A la mi-avril, tout s’empile… Un bruit permanent et commun à tous les ateliers, une poussière blanche qui tapisse l’atmosphère, et la vingtaine de personnes au service du trimaran qui s’agite: le bras avant vient d’être livré. Il va être greffé pendant un mois, avant l’arrivée du bras arrière, puis ce sera le greffage du flotteur tribord puis du flotteur babord. A l’intérieur de ces éléments majeurs, certains ont gravé leurs initiales, comme l’avait suggéré Coville s’inspirant des bâtisseurs de cathédrales. Des couches de peintures pour faire briller le géant aux couleurs du sponsor et les foils entrent dans le jeu. Ca ressemble enfin au bateau de rêve.

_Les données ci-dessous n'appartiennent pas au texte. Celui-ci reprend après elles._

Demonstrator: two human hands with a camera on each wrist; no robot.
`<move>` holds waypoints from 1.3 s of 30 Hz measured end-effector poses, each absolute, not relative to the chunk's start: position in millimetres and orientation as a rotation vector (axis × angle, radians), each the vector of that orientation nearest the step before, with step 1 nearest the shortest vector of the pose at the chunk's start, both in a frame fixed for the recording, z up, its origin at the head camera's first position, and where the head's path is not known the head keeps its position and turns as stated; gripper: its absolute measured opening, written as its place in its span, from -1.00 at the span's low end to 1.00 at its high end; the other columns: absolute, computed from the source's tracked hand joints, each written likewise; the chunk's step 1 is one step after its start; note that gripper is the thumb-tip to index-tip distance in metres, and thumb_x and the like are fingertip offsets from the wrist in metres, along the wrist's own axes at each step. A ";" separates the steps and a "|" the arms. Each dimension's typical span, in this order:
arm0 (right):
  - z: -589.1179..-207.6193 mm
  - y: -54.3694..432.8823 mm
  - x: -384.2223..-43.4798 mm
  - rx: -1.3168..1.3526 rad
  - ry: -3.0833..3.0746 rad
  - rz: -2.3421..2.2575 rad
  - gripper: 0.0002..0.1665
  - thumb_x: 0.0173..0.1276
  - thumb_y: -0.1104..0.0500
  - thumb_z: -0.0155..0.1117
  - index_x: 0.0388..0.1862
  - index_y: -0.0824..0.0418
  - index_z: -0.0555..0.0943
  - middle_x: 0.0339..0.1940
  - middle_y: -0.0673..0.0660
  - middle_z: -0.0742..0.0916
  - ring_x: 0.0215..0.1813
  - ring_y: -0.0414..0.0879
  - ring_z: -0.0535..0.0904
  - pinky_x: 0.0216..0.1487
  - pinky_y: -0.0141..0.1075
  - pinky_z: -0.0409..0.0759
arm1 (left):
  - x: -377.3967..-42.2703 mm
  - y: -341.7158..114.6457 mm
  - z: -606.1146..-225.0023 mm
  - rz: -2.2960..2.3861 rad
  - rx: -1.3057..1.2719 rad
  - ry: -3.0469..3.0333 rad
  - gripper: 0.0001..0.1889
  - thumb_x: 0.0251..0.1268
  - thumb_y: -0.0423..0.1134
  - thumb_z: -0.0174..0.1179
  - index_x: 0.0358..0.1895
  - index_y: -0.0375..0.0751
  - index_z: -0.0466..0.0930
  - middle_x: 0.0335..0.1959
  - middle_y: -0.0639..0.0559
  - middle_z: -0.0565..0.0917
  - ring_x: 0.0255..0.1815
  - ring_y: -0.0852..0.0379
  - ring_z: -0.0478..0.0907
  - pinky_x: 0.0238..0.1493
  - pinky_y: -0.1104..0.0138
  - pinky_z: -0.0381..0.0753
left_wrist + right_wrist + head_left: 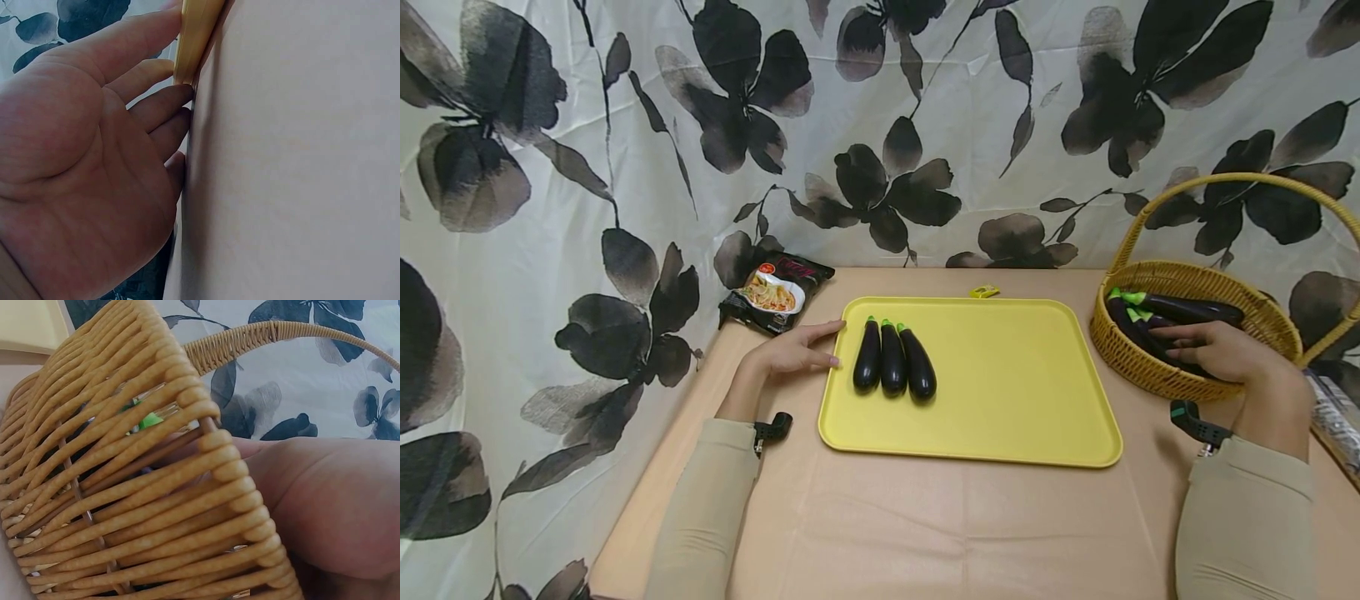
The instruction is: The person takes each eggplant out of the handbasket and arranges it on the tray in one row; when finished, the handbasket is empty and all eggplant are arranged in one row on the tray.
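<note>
Three dark purple eggplants point(892, 360) with green stems lie side by side on the left part of a yellow tray point(1015, 383). My left hand point(790, 350) is at the tray's left edge, fingers fairly straight; in the left wrist view its thumb touches the tray's side point(199, 37). My right hand point(1225, 350) reaches into a wicker basket point(1157, 379), its fingers over the eggplants point(1195, 309) inside. In the right wrist view the basket's woven wall point(125, 475) hides most of its fingers, and I cannot tell whether they grip an eggplant.
A black food packet point(775, 292) lies behind my left hand. Just beyond the tray's far edge is a small yellow object point(985, 292). The basket's tall handle point(1232, 177) arches above it. A silvery package point(1337, 417) lies at the right edge. A floral curtain point(887, 125) hangs behind the table.
</note>
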State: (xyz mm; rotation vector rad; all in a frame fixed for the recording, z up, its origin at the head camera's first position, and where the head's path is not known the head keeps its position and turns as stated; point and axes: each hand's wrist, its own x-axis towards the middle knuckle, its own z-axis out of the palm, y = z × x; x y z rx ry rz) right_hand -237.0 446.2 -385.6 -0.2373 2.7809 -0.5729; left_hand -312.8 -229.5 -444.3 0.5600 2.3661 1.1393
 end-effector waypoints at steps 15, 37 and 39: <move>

. Des couacs ? Des regrets ?

« On sait déjà qu’on ferait des choses différemment, c’est horrible mais il faut l’accepter », glisse Coville deux mois avant la sortie de l’ouvrage. « Les gens qui font tout bien du premier coup doivent s’emmerder très vite ! » Dans l’ensemble, tout s’est déroulé plutôt comme prévu. Le marin a été exigeant, n’hésitant pas à faire refaire des pièces pas assez bien confectionnées.

. Une mise au monde

Au coeur du projet, Thomas Coville s’est astreint à un briefing tous les lundis avec l’équipe et est venu presque chaque jour sur le chantier, quand il n’était pas en course ou en train de courir après un record. Avec ce besoin tactile de saluer les collaborateurs puis, le soir venu, de se retrouver seul, parfois dans le noir, face à ce géant des mers en devenir. « Je ne pensais pas que ça allait me prendre les tripes comme un petit garçon », confie le marin, les traits marqués par un projet qui l’a vampirisé. « Nous, les hommes, on ne crée rien vraiment qui sort de nos tripes. Ce n’est pas un enfant mais c’est quelque chose qui depuis des années sort un peu de moi ».

. Un monde nouveau

Après deux ans de chantier et 110.000 heures de travail, Sodebo Ultim 3 est dévoilé. Le maxi casse les codes. Placé traditionnellement à l’arrière, le cockpit a été très avancé, de 7 mètres, pour optimiser l’efficacité des foils. La cellule de vie, intégrée dans le bras avant, se retrouve devant le mât et les masses ont été recentrées. Comme les gros avions. Bref, un bateau géant qui semble voler.